Retype each line of the listing below, from the first through the one holding "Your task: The", with no other lines.

| Dataset extract |
════════════════

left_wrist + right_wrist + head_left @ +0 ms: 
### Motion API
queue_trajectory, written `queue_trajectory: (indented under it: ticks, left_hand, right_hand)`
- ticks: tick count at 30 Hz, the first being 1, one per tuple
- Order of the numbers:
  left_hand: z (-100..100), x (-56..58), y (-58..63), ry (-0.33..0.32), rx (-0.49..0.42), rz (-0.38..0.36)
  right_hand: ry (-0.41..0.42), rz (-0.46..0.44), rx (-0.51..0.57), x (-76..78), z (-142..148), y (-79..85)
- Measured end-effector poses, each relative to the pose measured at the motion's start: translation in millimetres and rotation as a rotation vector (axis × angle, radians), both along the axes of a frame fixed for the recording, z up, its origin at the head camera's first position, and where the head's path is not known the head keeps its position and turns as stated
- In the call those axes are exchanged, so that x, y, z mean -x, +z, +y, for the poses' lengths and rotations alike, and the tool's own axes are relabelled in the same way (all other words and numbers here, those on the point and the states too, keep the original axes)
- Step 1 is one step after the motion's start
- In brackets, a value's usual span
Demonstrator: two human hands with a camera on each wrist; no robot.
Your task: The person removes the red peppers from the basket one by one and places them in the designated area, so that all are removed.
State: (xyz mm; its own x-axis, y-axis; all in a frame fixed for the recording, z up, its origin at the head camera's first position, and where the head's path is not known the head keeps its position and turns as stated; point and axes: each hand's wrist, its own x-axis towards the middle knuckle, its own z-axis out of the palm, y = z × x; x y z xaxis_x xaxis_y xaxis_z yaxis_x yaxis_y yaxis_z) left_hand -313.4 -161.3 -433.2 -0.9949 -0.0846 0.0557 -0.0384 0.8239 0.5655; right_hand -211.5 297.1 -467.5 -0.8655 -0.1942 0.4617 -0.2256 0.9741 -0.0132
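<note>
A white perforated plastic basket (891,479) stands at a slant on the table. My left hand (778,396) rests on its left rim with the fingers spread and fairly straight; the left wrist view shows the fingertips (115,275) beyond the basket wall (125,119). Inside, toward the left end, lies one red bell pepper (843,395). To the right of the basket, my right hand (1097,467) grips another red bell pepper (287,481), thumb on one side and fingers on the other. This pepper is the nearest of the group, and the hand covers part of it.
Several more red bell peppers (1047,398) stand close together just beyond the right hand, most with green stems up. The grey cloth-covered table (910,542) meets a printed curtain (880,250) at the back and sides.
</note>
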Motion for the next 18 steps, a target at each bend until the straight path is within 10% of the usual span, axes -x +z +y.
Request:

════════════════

| Result |
left_wrist + right_wrist + head_left @ +0 ms: 
### Motion API
queue_trajectory, written `queue_trajectory: (indented under it: ticks, left_hand, right_hand)`
- ticks: tick count at 30 Hz, the first being 1, one per tuple
- Order of the numbers:
  left_hand: z (-100..100), x (-56..58), y (-58..63), ry (-0.33..0.32), rx (-0.49..0.42), rz (-0.38..0.36)
  right_hand: ry (-0.41..0.42), rz (-0.46..0.44), rx (-0.51..0.57), x (-76..78), z (-142..148), y (-79..85)
- Measured end-effector poses, each relative to the pose measured at the motion's start: translation in millimetres and rotation as a rotation vector (axis × angle, radians), both along the axes of a frame fixed for the recording, z up, its origin at the head camera's first position, and where the head's path is not known the head keeps its position and turns as stated
- In the call those axes are exchanged, so that x, y, z mean -x, +z, +y, for the poses' lengths and rotations alike, and the tool's own axes are relabelled in the same way (all other words and numbers here, those on the point and the states too, keep the original axes)
- Step 1 is one step after the motion's start
- In brackets, a value's usual span
Demonstrator: two human hands with a camera on each wrist; no robot.
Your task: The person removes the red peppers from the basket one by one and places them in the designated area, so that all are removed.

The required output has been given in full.